While I agree that the price is a bit high, Zingerman's Deli easily has the best sandwiches I've ever found anywhere. Hands down. The baked goods are good too but that's where I think the prices really become ridiculous. Regarding the lines: Anytime on Fridays or Saturdays will have awful lines. Game day weekends are particularly bad with the line stretching a few blocks all day Friday and much of Saturday. During the week though it's usually not too bad in the evening and is hit or miss at lunch time. Going between 2:00 and 5:00 is usually the best bet (and though not relevant this time of year, there is usually no line at all most days in the summer).

Zingerman's Roadhouse is very good too, but their prices are even more outrageous.



Snow Hill Pond said:


> Did you ever try another A2 classic, Cottage Inn Pizza?


My wife loves Cottage Inn. I am indifferent. She would go there every single time we go to Ann Arbor if she had her pick. I don't get the appeal. Maybe the appeal is sentimental as she would always go there after football and basketball games before headed back to her dorm or apartment. Having never lived on campus myself, I only subjected myself to Cottage Inn on rare occasions. If you are coming to the Detroit area, you may as well go somewhere you can get an actual Detroit style pizza (or one of the great New Haven style places we have). If there is one food Detroit excels at, it is pizza!

Personally, my favorite place to eat in Ann Arbor is the Prickly Pear on Main Street.

And most importantly, *Go Blue!*


----------



## Pentheos (Jun 30, 2008)

I never understood the appeal of Cottage Inn either.


----------



## MaxBuck (Apr 4, 2013)

Semper Jeep said:


> While I agree that the price is a bit high, Zingerman's Deli easily has the best sandwiches I've ever found anywhere.


Next time you're in Columbus for a game or other reasons, try Katzinger's. I think their sandwiches are every bit the equal of Zingerman's, at about 40-50% of the price. And the free pickles are the bomb!



Semper Jeep said:


> And most importantly, *Go Blue!*


I'll just hold my tongue here. As well as my nose.


----------



## rpfey (Dec 8, 2013)

Flying out this Friday...decided to get some long johns too


----------



## Snow Hill Pond (Aug 10, 2011)

MaxBuck said:


> I think their sandwiches are every bit the equal of Zingerman's, at about 40-50% of the price.


You know, there is an "Ann Arbor premium". I was introduced to this bit of creative pricing when my furnace broke down one winter evening. The repairman (from Saline) was the nicest guy and when he said, "I normally charge X, but since you're in Ann Arbor, I'm going to have to charge you 1.5X.", I took it like it was the most reasonable thing I'd heard all day. I wasn't going to argue...I believe it was -2F outside at the time...


----------



## Snow Hill Pond (Aug 10, 2011)

rpfey said:


> Flying out this Friday...decided to get some long johns too


If you have time, check out Dominick's near the Law Quad. Pizza and sangria. Better after a game of softball on a summer evening, but no matter the season, Dom's is worth a visit.


----------



## rpfey (Dec 8, 2013)

Apologies for the late update -- had midterms and finals after getting back from the trip.

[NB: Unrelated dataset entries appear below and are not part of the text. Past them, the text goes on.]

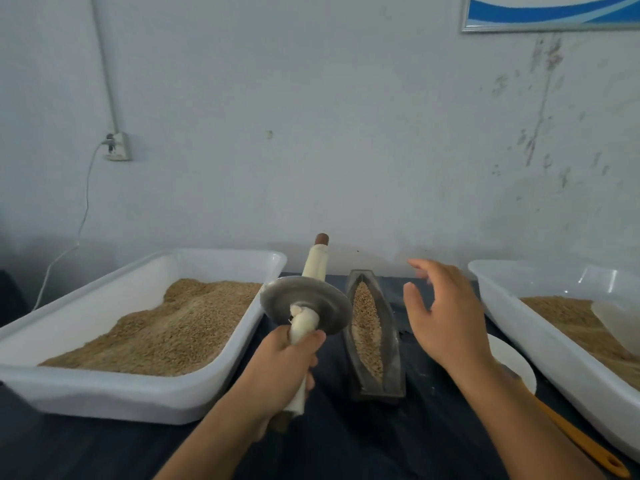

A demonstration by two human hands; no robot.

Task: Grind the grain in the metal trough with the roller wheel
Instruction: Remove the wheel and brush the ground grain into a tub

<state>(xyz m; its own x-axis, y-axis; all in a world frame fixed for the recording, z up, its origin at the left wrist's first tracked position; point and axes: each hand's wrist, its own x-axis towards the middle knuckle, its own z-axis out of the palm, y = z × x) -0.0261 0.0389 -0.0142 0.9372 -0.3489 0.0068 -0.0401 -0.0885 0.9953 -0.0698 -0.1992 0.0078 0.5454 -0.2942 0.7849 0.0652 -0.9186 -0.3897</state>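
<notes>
Roller wheel (306, 304): metal disc on a long axle wrapped in pale cloth, held in the air, tilted, far axle end pointing up and away. Disc hangs just left of the metal trough (375, 336), not touching the grain (367, 330) in it.

Left grip (284, 362): fingers and thumb curled tight round the near wrapped handle, just below the disc; holds the wheel alone.

Right grip (446, 313): wide, fingers spread and loosely bent, holding nothing, raised in the air to the right of the trough and the wheel.

Trough: narrow, boat-shaped, dark metal, lying lengthwise on the desk (346, 445) between the two grips, filled along its slot with tan grain.

Left of the left grip: large white tray (104, 393) holding a heap of grain.

Right of the right grip: a second white tray (540, 341), grain inside with a pale scoop-like piece (616, 323) partly sunk in it. Beneath the right wrist: a white round dish (512, 362) and an orange handle (581, 441) lying on the dark desk cloth.

Behind: pale wall, socket (117, 146) with cable at left.
</notes>
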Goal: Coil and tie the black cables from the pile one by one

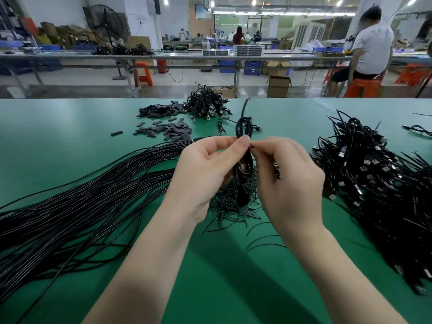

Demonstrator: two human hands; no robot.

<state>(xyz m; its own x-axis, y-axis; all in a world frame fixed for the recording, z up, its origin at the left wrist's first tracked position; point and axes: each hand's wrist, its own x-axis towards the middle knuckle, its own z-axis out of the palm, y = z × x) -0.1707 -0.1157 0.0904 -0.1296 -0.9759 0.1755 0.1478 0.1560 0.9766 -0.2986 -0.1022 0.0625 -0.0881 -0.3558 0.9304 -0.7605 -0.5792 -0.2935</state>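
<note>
A coiled black cable (243,127) stands upright between both hands above the green table (70,118). My left hand (205,169) pinches the coil's middle with thumb and forefinger. My right hand (287,174) pinches something small at the same spot; I cannot make out whether it is a tie. The cable's plug end (243,202) hangs down below the hands. A long bundle of straight black cables (81,202) lies to the left. A heap of short black wire ties (229,202) sits under the hands.
A big pile of black cables with USB plugs (378,183) lies at the right. A smaller pile (208,104) and loose dark sleeves (163,120) lie at the far middle. A person in white (371,47) sits beyond the table on an orange stool.
</note>
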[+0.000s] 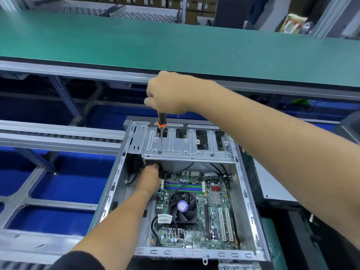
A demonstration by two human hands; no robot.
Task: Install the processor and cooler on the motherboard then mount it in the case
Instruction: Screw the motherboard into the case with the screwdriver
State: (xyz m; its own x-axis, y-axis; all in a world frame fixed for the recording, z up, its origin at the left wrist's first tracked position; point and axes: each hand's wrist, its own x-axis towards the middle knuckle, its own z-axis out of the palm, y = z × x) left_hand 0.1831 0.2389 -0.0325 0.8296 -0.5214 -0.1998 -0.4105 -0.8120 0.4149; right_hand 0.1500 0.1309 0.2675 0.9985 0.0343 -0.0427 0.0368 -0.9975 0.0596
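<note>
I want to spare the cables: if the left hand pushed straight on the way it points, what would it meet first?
Probably the black cables at the fingertips of the left hand, just under the drive cage. Its fingers seem to touch them already; depth there is unclear.

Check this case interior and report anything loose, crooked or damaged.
Nothing stands out. The motherboard lies flat in the case, the cooler fan square on it. The right hand holds the screwdriver upright on the drive bracket; the left hand reaches under it, fingers hidden.
</note>
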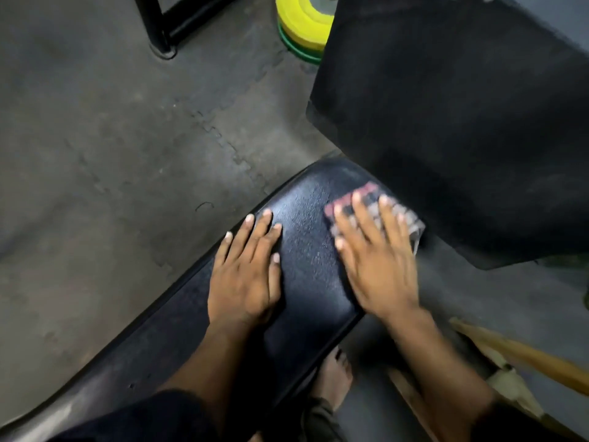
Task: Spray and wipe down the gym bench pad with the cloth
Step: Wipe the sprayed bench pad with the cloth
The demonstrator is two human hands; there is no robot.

I stayed at the Campus Inn and had a lot of fun....lots of free drinks and food  The weather wasn't so bad, and I dressed in layers, but funnily enough my roomate, who happened to be from upstate NY, knew right away I wasn't from around these parts. They took us to the Cottage Inn for pizza one of the nights, and I really enjoyed that -- most importantly, I got along well with the department and current graduate students so it looks like I'll have the next 5 years or so to explore Ann Arbor.


----------



## Pentheos (Jun 30, 2008)

Congrats!


----------